Clients Got B-Team Traders. BlueCrest Kept Best for Itself
(Bloomberg) -- It felt like a TikTok for the hedge fund set. There was billionaire Michael Platt, caught on camera in the back of a taxi, boasting of his fabulous success and wealth.
That was a year ago. Now, Platt’s viral moment -- a joke, he later called it -- looks even less flattering in light of stunning new allegations from the Securities and Exchange Commission against his firm, BlueCrest Capital Management.
For the past five years, the SEC has been investigating whether BlueCrest, once one of Europe’s most formidable hedge funds, had effectively placed its own profits ahead of its clients’.
On Tuesday, an answer of sorts arrived. Without admitting or denying wrongdoing, BlueCrest agreed to pay $170 million to former clients to settle the matter -- one of the largest penalties the regulator has ever levied against a hedge fund. Platt, 51, wasn’t accused of wrongdoing.
The SEC was blunt: the London-based firm failed to act in the best interests of its investors.
Even at hedge funds, where money is the ultimate measure, the details are extraordinary. The SEC claims BlueCrest assigned its best traders and most promising hires to an internal fund for its own employees.

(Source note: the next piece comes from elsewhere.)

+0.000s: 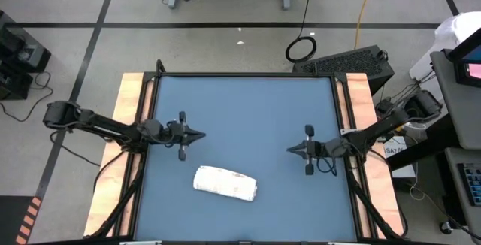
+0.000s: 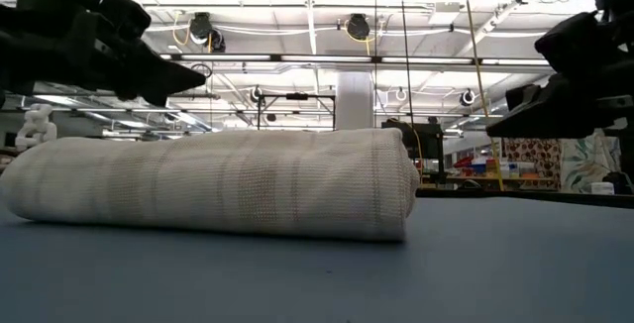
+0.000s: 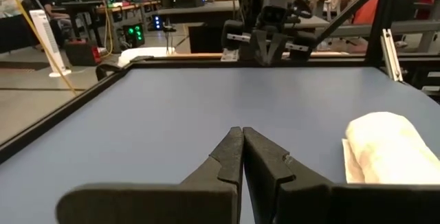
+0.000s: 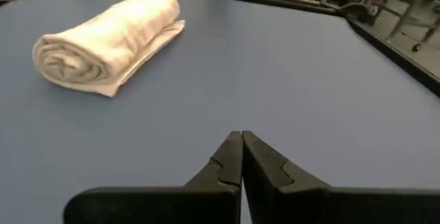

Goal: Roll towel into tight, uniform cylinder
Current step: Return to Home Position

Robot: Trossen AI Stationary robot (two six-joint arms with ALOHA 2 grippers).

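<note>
High view: your towel (image 1: 225, 182) sits rolled.
Handling: likely soft, light; pinch mid-roll.
Left gripper (image 1: 200, 134), right gripper (image 1: 291, 149): pressed together, empty.

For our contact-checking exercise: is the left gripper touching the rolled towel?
Apart. The high view shows a plain gap between the left gripper and the towel; the right gripper hangs clear too.

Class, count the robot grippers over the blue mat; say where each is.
2. The left gripper, shut, is over the mat's left half; the right gripper, shut, over its right.
</note>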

Clients got the B-team.
“BlueCrest repeatedly failed to act in the best interests of its investors, including by not disclosing that it was transferring its highest-performing traders to a fund that benefited its own personnel to the detriment of its fund investors,” Stephanie Avakian, head of the SEC’s enforcement division, said in a statement.
It’s the latest twist in what has been a remarkable run for Platt, whose fortunes have soared, sunk and soared again, leaving him with a current estimated net worth of $4.8 billion, according to the Bloomberg Billionaires Index.
He burst onto the hedge fund scene in November 2000, founding BlueCrest along with a fellow trader, William Reeves. That followed almost a decade at JPMorgan Chase & Co., where Platt started out trading interest-rate swaps on the derivatives desk and rose to become a managing director of proprietary trading.
Platt blamed declining fees and the shrinking profitability of hedge funds for his decision to close the fund to outside investors, signaling that the shift would allow BlueCrest to manage money with more leverage. The ability to take outsize risks has since paid off: the firm returned 50% last year and 25% in 2018.
The SEC’s order outlined how BlueCrest replaced its star traders in the main client fund with an underperforming algorithm, which generated significantly less profit and more volatility. BlueCrest agreed to pay a $37.3 million penalty and $132.7 million in disgorgement and interest.
“We are pleased to have resolved this matter, which primarily involved disclosures that were made more than five years ago,” BlueCrest said in a statement.
The firm said it generated $22 billion of profit for investors during the 15 years that it managed money for external clients and that the SEC allegations don’t affect current operations.
The scandal is just the latest blow for the hedge fund industry, which has been bruised by a steady exodus of clients in recent years amid mediocre returns. More funds have shuttered than started over the past five years as they failed to harness record market rallies. Investors have pulled more than $155 billion since the start of last year, according to data compiled by eVestment.
BlueCrest started the internal fund in 2011, naming it BlueStar Master Fund, or BSMA. Platt was flying high at the time, having raised billions from investors after posting one of the industry’s best performances in 2008 -- a year that wiped out many competitors.
The purpose of BSMA was to help BlueCrest attract and retain trading talent, with the firm’s executives internally debating how much to disclose about the upstart fund. For instance, management told investor relations to avoid “proactively” discussing the fund with clients, according to the SEC. BlueCrest’s independent directors were also kept in the dark about “material facts,” the regulator said.
What’s clear is that BSMA began quickly picking off talent, with almost half of the rates and relative value traders who worked at BlueCrest Capital International -- the firm’s main hedge fund -- moving to the internal fund by 2015. Performance was closely scrutinized, with one trader reassigned after executives noticed his “consistently positive P&L” and a new hire placed with BSMA in March 2013 because he always made money at his previous firm.
The underperformance that clients experienced was significant, according to the SEC. From at least November 2012 through at least January 2015, the algorithm lagged behind its target returns by $25 million a month, the SEC said, citing an internal BlueCrest report.
BSMA was discovered in January 2014 when a consultant for Albourne Partners Ltd. -- one of the world’s largest advisers to institutional investors -- spotted a reference to the fund while conducting an on-site inspection. A BlueCrest employee said BSMA was a “partner retention fund” that managed about $1.5 billion, but declined to provide more details.
After the firm failed to answer the consultant’s subsequent questions about BSMA’s traders and the fund’s historical performance, Albourne downgraded its rating on BlueCrest in a February 2014 note to clients.
BlueCrest investors soon began pulling their money. Assets in BlueCrest International had plunged to $2.2 billion at the end of 2015 after the firm decided to close, down from $13.9 billion at the end of 2013, according to the SEC.